The sticks and stones of a performance.

I would be lying if I said that Solo Performance isn’t challenging. I would be lying if I said I hadn’t struggled to conceive and find various ways of executing an idea. But I would also be lying if I said that I hadn’t learnt anything, hadn’t felt it exhilarating to push myself and hadn’t enjoyed how ambiguous ‘performance art’ really is.

Nothing is 100% set in stone just yet but here are some details about my upcoming performance.

Name of performance: The little girl with her red balloons (there is always hope)

Duration of performance: Between 8-10 minutes.

Location of performance: On the University campus bridge between Engine Shed and The Library

Stimulus and style of performance: Banksy’s street art of the little girl and her red balloon. Autobiographical style with general references.

 

Details/what is happening within the performance:

Over the next few days I will be plastering this Banksy  image around Uni campus. I want to do this because it may subtly stay in people’s conscious and maybe reminded of it if they see me performing on the bridge next week. They may make the connection between ‘those’ pictures they had been seeing on their way to lectures, with this real life ‘little girl and her red balloons’. By making the image resound in people’s heads who are not necessarily coming to watch my performance is something I find interesting. When I see powerful images, I think about them for a while and then they leave. It’s the way life works. You have something and then in time, it leaves. Maybe in a way, I want to recreate a similar reception to the image Banksy did when he first started graffiting it around Bristol.

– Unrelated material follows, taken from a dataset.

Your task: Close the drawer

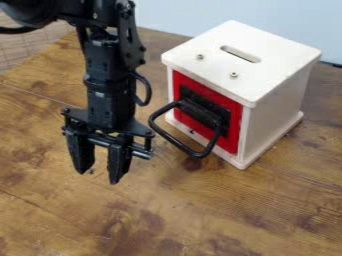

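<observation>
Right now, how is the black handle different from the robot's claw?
The handle is one closed, rounded loop, while the claw is split into separate fingers with a gap between them. The handle sticks out sideways from the red drawer; the claw points straight down at the table. Both are black, and they are not touching.
</observation>
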Controlling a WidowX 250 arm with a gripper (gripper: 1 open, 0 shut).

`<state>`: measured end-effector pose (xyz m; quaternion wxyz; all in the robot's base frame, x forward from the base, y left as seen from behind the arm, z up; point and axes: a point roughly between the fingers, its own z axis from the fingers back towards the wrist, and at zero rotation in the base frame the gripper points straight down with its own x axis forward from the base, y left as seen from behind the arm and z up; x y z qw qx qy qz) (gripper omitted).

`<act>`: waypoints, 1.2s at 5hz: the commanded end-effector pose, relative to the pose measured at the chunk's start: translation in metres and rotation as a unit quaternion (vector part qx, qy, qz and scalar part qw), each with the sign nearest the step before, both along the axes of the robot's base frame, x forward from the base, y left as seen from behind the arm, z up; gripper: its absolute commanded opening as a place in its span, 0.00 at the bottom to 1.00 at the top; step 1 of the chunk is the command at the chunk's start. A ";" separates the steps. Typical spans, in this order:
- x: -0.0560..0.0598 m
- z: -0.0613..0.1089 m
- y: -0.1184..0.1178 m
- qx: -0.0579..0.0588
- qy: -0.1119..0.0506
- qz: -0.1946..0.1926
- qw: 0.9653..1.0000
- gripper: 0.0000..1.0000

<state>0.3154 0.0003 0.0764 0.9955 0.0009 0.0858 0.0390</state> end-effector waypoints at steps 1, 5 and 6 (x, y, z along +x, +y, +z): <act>0.008 0.009 -0.004 -0.002 -0.022 -0.004 1.000 1.00; 0.010 0.011 -0.007 -0.004 -0.037 -0.007 0.999 0.00; 0.008 0.014 -0.008 -0.003 -0.045 -0.009 0.999 0.00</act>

The performance will start with my audience on the bridge facing towards the LPAC. The bridge is site specific in the way that it is seen as ‘a bridge of life’.. letting go of something only to start another journey across the bridge. The bridge will (hopefully, if I get permission from the SU) be covered in clique life quotes that some people seem to live their lives by. The juxtaposed reality from the dream many people live and the fact that it is the hard emotional trauma’s in life that make you grow as a person and not the life quotes that help you ‘get by’. I will be based in the LPAC with 30 red balloons. These balloons will represent emotions/memories/experiences/myself as a performer and as Shannon.. throughout the performance I will be letting these go in various ways, for different reasons.

As I run to the bridge, I turn when confronted by my audience and face the LPAC. To me, this building has given me laughs, confidence, potential, stress, depression, emotional anxiety and I want to show it what I am now, show what it has done to me, for good and for worse. Shouting at the building if it were a person, purging my emotions not just as Shannon Turnbull but as a typical Drama student in LSPA, a typical student of Lincoln, a typical student at university. I will then let some balloons go, I am unsure of how just yet but I feel that raw emotion will take over and influence what I will do next.

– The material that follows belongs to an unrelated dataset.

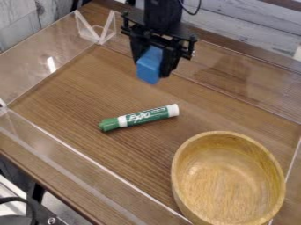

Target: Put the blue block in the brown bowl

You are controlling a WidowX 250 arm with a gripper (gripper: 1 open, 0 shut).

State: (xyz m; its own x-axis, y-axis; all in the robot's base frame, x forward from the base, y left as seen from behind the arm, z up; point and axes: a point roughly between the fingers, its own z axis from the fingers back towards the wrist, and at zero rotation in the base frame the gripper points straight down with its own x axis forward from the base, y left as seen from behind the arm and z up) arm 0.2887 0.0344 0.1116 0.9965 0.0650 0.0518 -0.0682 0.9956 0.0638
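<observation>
The blue block (148,66) hangs above the wooden table, held between the black fingers of my gripper (152,63), which points straight down and is shut on it. It sits in the upper middle of the camera view, well clear of the tabletop. The brown bowl (228,180) rests at the lower right, wide, shallow and with nothing inside. The block is far up and left of the bowl.
A green-and-white Expo marker (139,117) lies on the table between the gripper and the bowl. Clear plastic walls (35,53) fence the table (83,97) on the left and back. The near edge drops off at lower left.
</observation>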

After facing that side of my life, I will take the audience to the other side of the bridge.. the side of the bridge that looks down into the water. I will leave them there and go round the barriers to just sit on the side, staring at the water. Staring at everything that could have been. I will still have the balloons and I feel that this position of leaving the audience and being solitary overlooking deep water contemplating if life would be the same if you were alive or not is powerful and quite challenging? I will draw upon personal experiences but I will also make the conscious effort to not make it a resounding project about me, myself and I. It will generalise and I will ask rhetorical questions to the audience. This may make them feel sympathy for me, this may make them feel uncomfortable as it will remind them of a part of their life they want to forget or it may not affect them at all. This shows that not everyone is the same and that many things can affect different people, in extremely different ways. There will be some references to my own family and my own experiences that I don’t want to push onto other people to believe. This are my views, no one else’s.

I will then turn and face the side of the bridge that holds the striking picture of the cathedral. Here I will recount happy memories of life, constantly referencing quotes appropriate for each story. This is where I will be graduating. This is where I will leave a little part of my heart in Lincoln. This is where life begins. Again, I will expose personal memories and use this as a main narrative however inside-jokes will not dominate as I would like my audience to be active not necessarily passive.

I am still unsure on how to end this piece but I feel my emotion will carry me to this point. This doesn’t mean I will improvise but a lot of my stories and intentions are built up on my emotion and as pointed out in previous blog posts, my mood always dictates what I will end up doing. However I will end on this quote, ‘there is always hope’ – even though I will have been using these life quotations and dismissing them throughout my narrative, I will end on one. Maybe they do help people get through, maybe they have to be said by someone who truly knows what its like to lose something accidentally and unintentionally.. or by someone who has gained something. By  letting all of your personal balloons go, gaining a sense of identity and clarity you are left with one little balloon, the balloon signifying who you are now and what you want to become.